### Task directions
Transcribe the records word for word, beginning with the first line and ending with the line that contains "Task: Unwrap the"; include nothing else.

[Opening Source information section]

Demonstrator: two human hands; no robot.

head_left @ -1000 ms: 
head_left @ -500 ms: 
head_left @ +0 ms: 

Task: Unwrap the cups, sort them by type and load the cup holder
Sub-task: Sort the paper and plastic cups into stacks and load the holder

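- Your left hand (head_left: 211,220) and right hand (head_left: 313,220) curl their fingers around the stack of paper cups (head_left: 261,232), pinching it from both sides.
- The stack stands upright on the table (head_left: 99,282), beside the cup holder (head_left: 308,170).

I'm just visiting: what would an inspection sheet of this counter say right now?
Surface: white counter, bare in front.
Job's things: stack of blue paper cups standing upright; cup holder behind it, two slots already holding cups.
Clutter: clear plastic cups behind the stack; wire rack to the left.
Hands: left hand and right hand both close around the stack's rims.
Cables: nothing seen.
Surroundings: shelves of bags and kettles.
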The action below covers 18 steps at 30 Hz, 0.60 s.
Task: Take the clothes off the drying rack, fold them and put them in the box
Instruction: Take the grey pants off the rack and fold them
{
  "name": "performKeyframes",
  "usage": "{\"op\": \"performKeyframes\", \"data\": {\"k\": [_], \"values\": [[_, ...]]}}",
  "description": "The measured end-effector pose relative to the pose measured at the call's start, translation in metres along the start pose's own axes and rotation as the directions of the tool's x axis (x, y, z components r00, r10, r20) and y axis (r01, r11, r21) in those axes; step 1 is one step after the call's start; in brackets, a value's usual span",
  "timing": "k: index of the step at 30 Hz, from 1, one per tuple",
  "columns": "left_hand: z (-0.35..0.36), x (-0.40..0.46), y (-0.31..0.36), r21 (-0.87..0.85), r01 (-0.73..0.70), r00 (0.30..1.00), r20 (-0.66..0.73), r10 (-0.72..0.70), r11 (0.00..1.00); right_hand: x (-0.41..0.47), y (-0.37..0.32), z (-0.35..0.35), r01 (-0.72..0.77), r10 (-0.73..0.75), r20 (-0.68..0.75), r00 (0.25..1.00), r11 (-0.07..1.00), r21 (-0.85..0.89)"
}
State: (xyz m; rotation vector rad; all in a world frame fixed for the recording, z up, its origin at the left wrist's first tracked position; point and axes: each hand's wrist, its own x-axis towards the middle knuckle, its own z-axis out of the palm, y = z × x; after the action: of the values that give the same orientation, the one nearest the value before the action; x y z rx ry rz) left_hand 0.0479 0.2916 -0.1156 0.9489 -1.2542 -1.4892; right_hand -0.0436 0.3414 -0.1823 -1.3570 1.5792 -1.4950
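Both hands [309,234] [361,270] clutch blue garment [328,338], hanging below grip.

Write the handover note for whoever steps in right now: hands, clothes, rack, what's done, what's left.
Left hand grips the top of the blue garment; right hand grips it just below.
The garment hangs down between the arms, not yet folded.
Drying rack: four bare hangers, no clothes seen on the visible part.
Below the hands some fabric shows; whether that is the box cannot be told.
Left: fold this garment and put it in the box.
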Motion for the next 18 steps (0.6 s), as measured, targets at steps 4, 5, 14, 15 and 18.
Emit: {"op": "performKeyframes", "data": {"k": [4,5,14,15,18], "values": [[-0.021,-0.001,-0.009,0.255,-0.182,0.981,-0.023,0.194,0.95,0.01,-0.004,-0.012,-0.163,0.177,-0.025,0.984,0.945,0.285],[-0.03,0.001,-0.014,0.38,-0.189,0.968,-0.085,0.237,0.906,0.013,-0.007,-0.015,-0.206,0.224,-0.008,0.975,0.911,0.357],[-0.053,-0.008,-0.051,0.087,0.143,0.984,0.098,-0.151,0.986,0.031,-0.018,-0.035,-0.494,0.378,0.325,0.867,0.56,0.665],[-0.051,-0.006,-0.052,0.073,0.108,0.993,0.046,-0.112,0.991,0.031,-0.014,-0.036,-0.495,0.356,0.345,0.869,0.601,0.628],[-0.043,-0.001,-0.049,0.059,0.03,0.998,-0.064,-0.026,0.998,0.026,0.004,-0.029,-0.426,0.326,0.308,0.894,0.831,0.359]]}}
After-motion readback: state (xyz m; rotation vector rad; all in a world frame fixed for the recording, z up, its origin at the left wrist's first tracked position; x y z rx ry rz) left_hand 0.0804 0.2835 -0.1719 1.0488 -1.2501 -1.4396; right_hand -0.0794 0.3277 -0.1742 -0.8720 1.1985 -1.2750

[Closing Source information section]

### Answer to this task
Demonstrator: two human hands; no robot.

head_left @ -1000 ms: 
head_left @ -500 ms: 
head_left @ +0 ms: 

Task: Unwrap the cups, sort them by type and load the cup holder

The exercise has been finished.